■ What this task involves:
Please report every line of the listing below that has the word "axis" in it.
---------------
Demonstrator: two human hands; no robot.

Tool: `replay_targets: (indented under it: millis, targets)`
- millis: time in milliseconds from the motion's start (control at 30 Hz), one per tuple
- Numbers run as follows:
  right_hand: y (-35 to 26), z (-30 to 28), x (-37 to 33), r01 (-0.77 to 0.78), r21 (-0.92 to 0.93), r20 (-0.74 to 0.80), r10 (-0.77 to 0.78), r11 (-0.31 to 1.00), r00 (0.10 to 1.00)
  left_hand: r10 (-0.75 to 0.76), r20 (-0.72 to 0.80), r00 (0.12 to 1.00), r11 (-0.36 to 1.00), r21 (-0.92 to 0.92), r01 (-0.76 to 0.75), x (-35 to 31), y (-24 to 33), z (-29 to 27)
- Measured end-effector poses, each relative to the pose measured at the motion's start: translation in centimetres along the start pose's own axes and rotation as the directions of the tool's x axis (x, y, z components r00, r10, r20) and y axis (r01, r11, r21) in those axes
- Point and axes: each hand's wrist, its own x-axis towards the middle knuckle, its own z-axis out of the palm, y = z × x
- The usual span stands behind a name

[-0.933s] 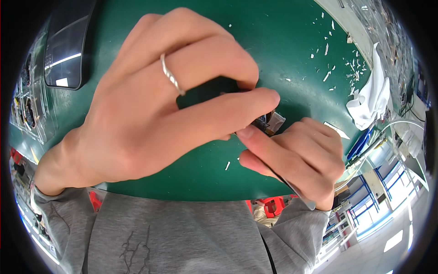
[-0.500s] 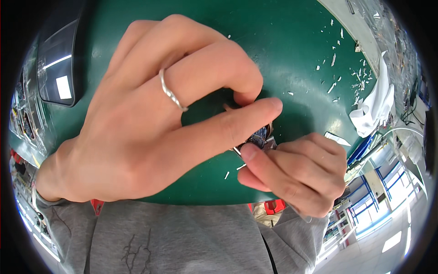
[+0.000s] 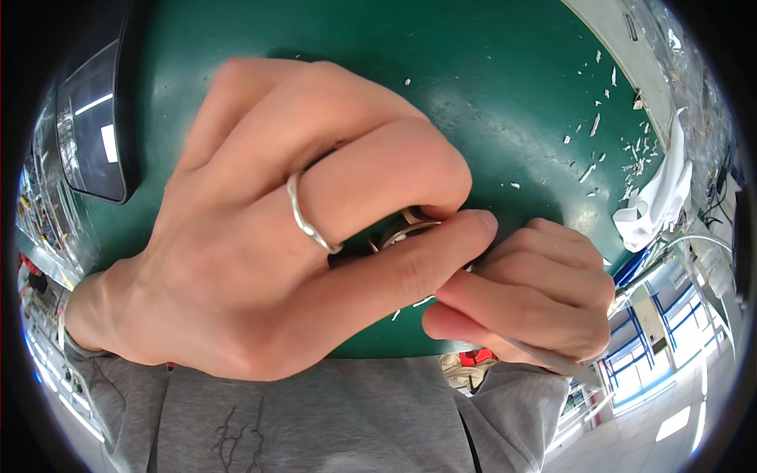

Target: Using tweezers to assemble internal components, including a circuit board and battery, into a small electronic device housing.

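Observation:
Large in the middle, my left hand (image 3: 260, 229) wears a silver ring on one finger. Its thumb and bent index finger close on a small round metal-rimmed part (image 3: 410, 230), which the fingers mostly cover. Close beside it on the right, my right hand (image 3: 544, 292) is curled, its fingertips meeting the left thumb. A slim grey tool (image 3: 552, 359) sticks out below the right hand's fingers; its working end is hidden, so its kind is unclear. Both hands are over the green tabletop (image 3: 505, 94).
A dark glossy-screened device (image 3: 93, 126) lies at the left. White scraps (image 3: 587, 172) are scattered at the right, near a crumpled white cloth or wrap (image 3: 650, 209). Clear plastic bags (image 3: 694, 87) line the far right edge. My grey top borders the table's near edge.
Both hands have shifted slightly down and right in view. The part has turned or moved under the left thumb: its rim shows now, while the small circuit board seen before is hidden.

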Motion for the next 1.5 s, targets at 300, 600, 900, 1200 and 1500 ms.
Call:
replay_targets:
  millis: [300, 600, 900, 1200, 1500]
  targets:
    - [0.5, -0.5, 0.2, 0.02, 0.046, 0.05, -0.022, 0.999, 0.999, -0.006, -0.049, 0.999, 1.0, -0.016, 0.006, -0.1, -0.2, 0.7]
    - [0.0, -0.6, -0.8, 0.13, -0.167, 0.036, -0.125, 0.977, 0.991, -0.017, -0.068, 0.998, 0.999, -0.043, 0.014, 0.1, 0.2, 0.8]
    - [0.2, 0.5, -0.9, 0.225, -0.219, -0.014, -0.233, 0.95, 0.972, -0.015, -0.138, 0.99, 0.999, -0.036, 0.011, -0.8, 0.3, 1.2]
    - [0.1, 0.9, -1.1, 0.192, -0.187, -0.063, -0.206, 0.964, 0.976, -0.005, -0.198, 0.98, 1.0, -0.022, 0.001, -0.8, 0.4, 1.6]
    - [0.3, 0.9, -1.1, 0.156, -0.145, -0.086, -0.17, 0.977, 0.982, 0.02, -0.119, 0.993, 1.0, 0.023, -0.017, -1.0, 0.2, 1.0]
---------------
■ Answer for this exercise:
- Measured end-effector poses, each relative to the pose measured at the motion's start: translation in centimetres along the start pose's own axes and rotation as the directions of the tool's x axis (x, y, z components r00, r10, r20) and y axis (r01, r11, r21) in those axes
- Point and axes: each hand's wrist, its own x-axis towards the middle knuckle, its own z-axis out of the palm, y = z × x

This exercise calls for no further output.